> [Task]: If a line in the data holds "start", copy that line out in full.

> [Given data]:
• • •
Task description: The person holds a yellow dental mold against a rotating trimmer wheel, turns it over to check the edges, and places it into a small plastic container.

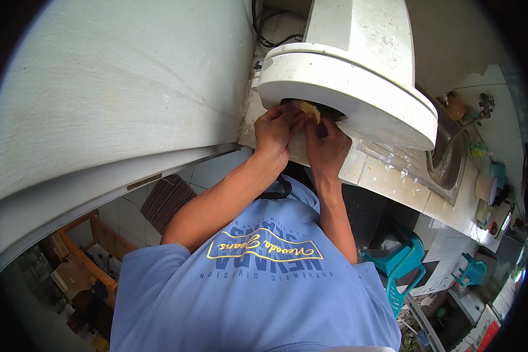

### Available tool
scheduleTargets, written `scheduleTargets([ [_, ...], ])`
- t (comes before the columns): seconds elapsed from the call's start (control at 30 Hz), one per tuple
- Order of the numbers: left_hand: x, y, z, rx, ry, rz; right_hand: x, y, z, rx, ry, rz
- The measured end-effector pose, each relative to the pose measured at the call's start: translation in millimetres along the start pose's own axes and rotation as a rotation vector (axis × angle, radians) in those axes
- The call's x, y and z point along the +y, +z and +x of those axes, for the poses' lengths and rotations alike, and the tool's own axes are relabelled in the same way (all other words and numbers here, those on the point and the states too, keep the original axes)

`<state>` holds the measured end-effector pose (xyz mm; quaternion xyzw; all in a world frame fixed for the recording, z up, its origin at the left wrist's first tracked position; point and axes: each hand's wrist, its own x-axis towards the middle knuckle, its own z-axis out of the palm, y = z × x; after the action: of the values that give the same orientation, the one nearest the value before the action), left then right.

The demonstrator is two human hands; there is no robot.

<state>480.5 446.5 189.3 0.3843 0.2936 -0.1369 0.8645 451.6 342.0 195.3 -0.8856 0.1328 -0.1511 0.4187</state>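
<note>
Both of my hands are raised together at a dark opening in the rim of a large white rounded machine (pixel 358 88). Between my fingertips is a small, pale yellow, crinkled piece (pixel 311 110); its kind I cannot make out. My left hand (pixel 274 132) is closed, its fingers pinched at the piece's left side. On the other side, my right hand (pixel 327 144) pinches its lower edge with bent fingers. Some of my fingertips are hidden by the hands themselves and the shadow of the opening.
The machine stands on a tiled counter (pixel 393 179) with pale crumbs scattered over it. A metal sink (pixel 452 161) is to the right. A big white panel (pixel 117 88) fills the left. Below the counter at right is a teal plastic chair (pixel 399 258). Black cables (pixel 270 41) hang behind.
</note>
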Motion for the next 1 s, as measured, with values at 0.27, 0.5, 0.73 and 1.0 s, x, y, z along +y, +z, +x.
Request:
scheduleTargets([
  [0.27,1.7,1.3,-7.8,-0.003,0.084,0.050,0.3,-3.3,1.1,-0.071,-0.011,-0.031],
  [0.5,0.0,1.0,-7.1,-0.007,0.104,0.062,1.8,-5.3,1.6,-0.105,-0.014,-0.019],
  [0.73,-1.4,-0.1,-9.5,-0.008,0.120,0.083,2.2,-6.1,-0.1,-0.100,-0.043,0.003],
  [1.0,-0.2,0.7,-7.1,-0.010,0.097,0.102,-0.1,-8.2,1.7,-0.131,-0.010,0.028],
])
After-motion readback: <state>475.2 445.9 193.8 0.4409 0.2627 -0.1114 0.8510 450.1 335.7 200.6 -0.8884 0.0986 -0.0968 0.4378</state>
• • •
> [Task solution]:
- t (comes before the columns): seconds elapsed from the call's start (control at 30 Hz), one per tuple
- The measured end-effector pose, each relative to the pose measured at the call's start: translation in millimetres along the start pose's own axes and rotation as a rotation vector (axis × angle, radians) in those axes

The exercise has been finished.